MQTT Topic and Payload Parsing with Telegraf

Navigate to:

Buckle up, this one isn’t short…but I’m hoping it will be thoroughly informative! This post is about Telegraf as a consumer of MQTT messages in the context of writing them to InfluxDB. If you are interested in and unfamiliar with Telegraf, you can view docs here. Unsure if Telegraf aligns with your needs? I make a case for it in the Optimizing Writes section of this blog post.

It may also help to have an understanding of Line Protocol, InfluxDB’s default accepted format.

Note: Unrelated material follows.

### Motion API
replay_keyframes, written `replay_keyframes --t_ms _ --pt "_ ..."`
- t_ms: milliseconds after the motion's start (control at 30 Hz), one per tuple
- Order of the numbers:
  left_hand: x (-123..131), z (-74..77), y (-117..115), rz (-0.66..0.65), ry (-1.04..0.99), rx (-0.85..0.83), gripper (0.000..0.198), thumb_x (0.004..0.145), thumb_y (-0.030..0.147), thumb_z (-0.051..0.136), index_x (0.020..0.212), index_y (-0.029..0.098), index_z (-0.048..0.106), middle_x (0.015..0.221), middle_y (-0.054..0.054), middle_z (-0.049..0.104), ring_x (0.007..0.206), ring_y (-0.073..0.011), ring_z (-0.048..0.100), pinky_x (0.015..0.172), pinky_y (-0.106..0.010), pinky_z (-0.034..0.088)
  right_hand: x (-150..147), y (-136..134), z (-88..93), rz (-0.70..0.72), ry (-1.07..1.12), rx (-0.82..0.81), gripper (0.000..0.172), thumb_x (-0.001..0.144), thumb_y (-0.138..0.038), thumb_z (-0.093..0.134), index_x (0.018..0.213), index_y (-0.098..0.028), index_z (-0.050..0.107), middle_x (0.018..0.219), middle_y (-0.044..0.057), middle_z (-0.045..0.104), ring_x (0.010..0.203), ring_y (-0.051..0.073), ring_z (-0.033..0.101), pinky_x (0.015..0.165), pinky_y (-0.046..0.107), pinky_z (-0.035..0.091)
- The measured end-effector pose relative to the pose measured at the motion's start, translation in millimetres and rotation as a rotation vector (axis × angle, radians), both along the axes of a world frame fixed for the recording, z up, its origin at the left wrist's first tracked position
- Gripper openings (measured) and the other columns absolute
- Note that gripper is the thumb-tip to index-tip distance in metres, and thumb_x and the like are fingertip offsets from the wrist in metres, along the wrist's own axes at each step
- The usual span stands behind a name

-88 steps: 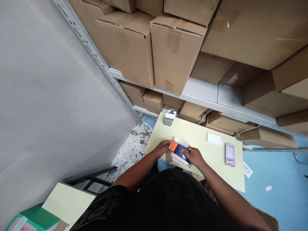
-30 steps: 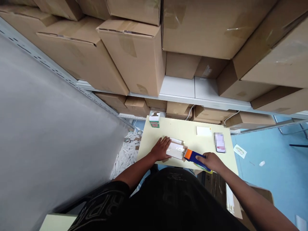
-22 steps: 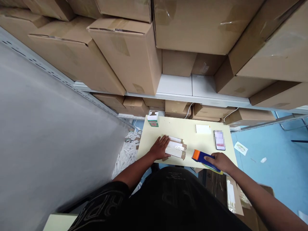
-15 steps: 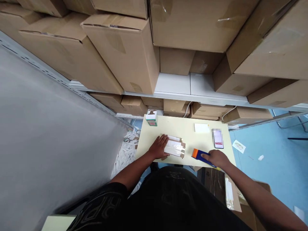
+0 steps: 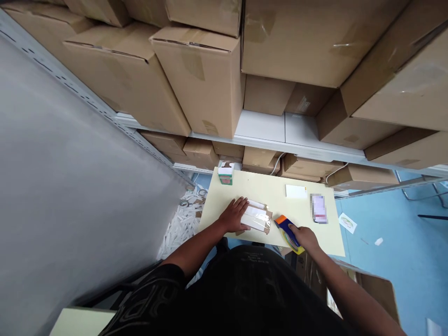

In this post, I want to impart the efficacy of Telegraf in collecting data over MQTT by a) drilling into a feature of the latest release and b) discussing parsing methodology. As many readers know, MQTT message payloads can be…quite literally whatever you want them to be, so it’s paramount that a subscriber to many topics be able to handle whatever you throw at it.

Telegraf can subscribe to any number of topics while giving its users control over how it shapes incoming data. Controlling data shape allows users to write out data that is not only compatible for the destination data store, but optimized as well.

Data shape control in this context comes in two forms, and each will get its own section in this post:

  1. Topic parsing
  2. Payload parsing


  • All Telegraf behavior below assumes a standard [Agent] level configuration with omit_hostname = true
  • Timestamps are omitted in examples

Topic parsing

In Telegraf’s latest release (v1.21), the MQTT Consumer Input Plugin added the ability to parse information out of topics dynamically and append that information to the payload. This means a Telegraf operator can use data from both the MQTT message payload and the incoming topic.

Below is a diagram to exemplify four different MQTT message packets being laid out the same way in the InfluxDB data model.

MQTT Topic and Payload Parsing with Telegraf

This is possible with the insertion of Telegraf, and the rest of this post explains how.

I’ll first explain the problem this solves with examples. Suppose I have a basic sensor emitting a single temperature value to a topic that includes its unique ID; a topic like: sensors/00191.  The MQTT messages will be sent to this topic with a single raw value — for this example, let’s say a sample of float 10.0.

No third-party subscriber to this information in sensors/00191 will know what to do with this temperature value:

  1. It is not valid LP on its own, so Telegraf will reject it.

  2. If you help Telegraf with a data_format="value" and data_type="float", it would generate LP like:

mqtt_consumer,topic=sensors/00191 value=10.0 <timestamp>

(This is default behavior of input plugins that are given no measurement name).

Notice that Telegraf adds the whole topic as a LP tag by default. This is Telegraf being helpful so you retain any potentially necessary context. Including the whole topic as a single string, however, would necessitate some regex later to be made useful. The reason it’s there is that without it:

  • This value field has no meaning to anyone/anything consuming the data.
  • Each sensor emitting data like this would overwrite the last sensor's data if written at the same time (tags are needed to differentiate fields like value).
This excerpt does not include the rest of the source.